Former Iraqi President Saddam Hussein has possibly been captured in a raid near his hometown of Tikrit, U.S. officials say. However, the officials told CNN on Sunday that the identity of the individual, who was one of a number of wanted Iraqis caught, was still being confirmed. A coalition news conference in Baghdad, scheduled for 1200 GMT (7 a.m. ET), is expected to shed more light on whether the Iraqi leader was captured. The raid was based on intelligence that Saddam was at a particular location in the area, the officials said. The former Iraqi leader is number one on the coalition's 55 most wanted list, and his evasion has been a political sore spot for the U.S. administration.


The BBC has it from an Iranian source that the U.S have got him:

Ousted Iraqi President Saddam Hussein has been arrested in Iraq, according to unconfirmed reports. He was detained in his ancestral home town of Tikrit, Iraqi Kurdish leader Jalal Talabani said on the official Iranian news agency IRNA.

This from Reuters:

"The American forces in Tikrit announced that Saddam was arrested on Sunday.
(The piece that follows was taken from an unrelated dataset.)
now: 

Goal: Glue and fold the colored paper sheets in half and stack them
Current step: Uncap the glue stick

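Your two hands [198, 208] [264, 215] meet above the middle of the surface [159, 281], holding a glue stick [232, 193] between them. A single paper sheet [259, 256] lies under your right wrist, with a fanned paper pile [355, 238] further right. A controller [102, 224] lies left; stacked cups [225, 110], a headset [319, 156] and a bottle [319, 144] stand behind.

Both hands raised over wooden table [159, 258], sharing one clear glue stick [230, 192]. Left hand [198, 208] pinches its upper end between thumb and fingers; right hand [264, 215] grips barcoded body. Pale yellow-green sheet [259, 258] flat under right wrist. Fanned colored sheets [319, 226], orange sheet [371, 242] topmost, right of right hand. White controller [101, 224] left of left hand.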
The Americans said that they will announce the news officially in the next few hours," IRNA quoted Talabani as saying.

This is going to be a busy news day...





When Iraqi's Kill Their Own 

Breaking News from the BBC:

A car bomb has exploded at a police station in an Iraqi town, causing several casualties, witnesses say.
One report said at least six people were killed in the blast in Khalidiyah, about 35 miles (60 km) west of Baghdad, but this could not be confirmed. US forces, backed by helicopters, have cordoned off the area, witnesses say. Scores of Iraqis have been killed or injured by bomb attacks targeting police stations and those co-operating with coalition forces.

There were no US troops in the immediate vicinity when the blast occurred, a US military spokesman told Reuters news agency. Casualties were taken to hospitals in the nearby city of Ramadi. In November, at least 18 people were killed in two car bomb attacks on police stations north of Baghdad. The blasts, in which 13 Iraqi policemen died, happened minutes apart in the towns of Khan Bani Saad and Baquba, known to be strongholds of supporters of Saddam Hussein.


These "dead end" fedayeen attacks that are killing civilians and those just trying to put back together the pieces of their lives might backfire, turning those who support any and all attempts to de-stabilize the American presence in Iraq against them. Being brutal, regardless of intent, usually doesn't fly with people who are more concerned about the infinitely more pressing bottom line of necessity. But there is no trust for the Americans. This should come as no surprise as they are an army of trained bulls in a big china shop, not taught the finer points of how not to upset people. They might be able to field-strip their weapons with ease and hog-tie suspected "terrorists" in seconds, but I have serious doubts about their social graces. The terrible truth for middle America is this: the Iraqi people, like the French, will never be grateful to you for anything. There will be no Statue of Liberty sailing the Atlantic astride tankers of crude coming all the way from Baghdad, and that's what Americans will begin to tire of first, the lack of thanks, the squalor, the otherness of it all. They can take the bodycount, no problem, but they might turn the channel if things get much uglier.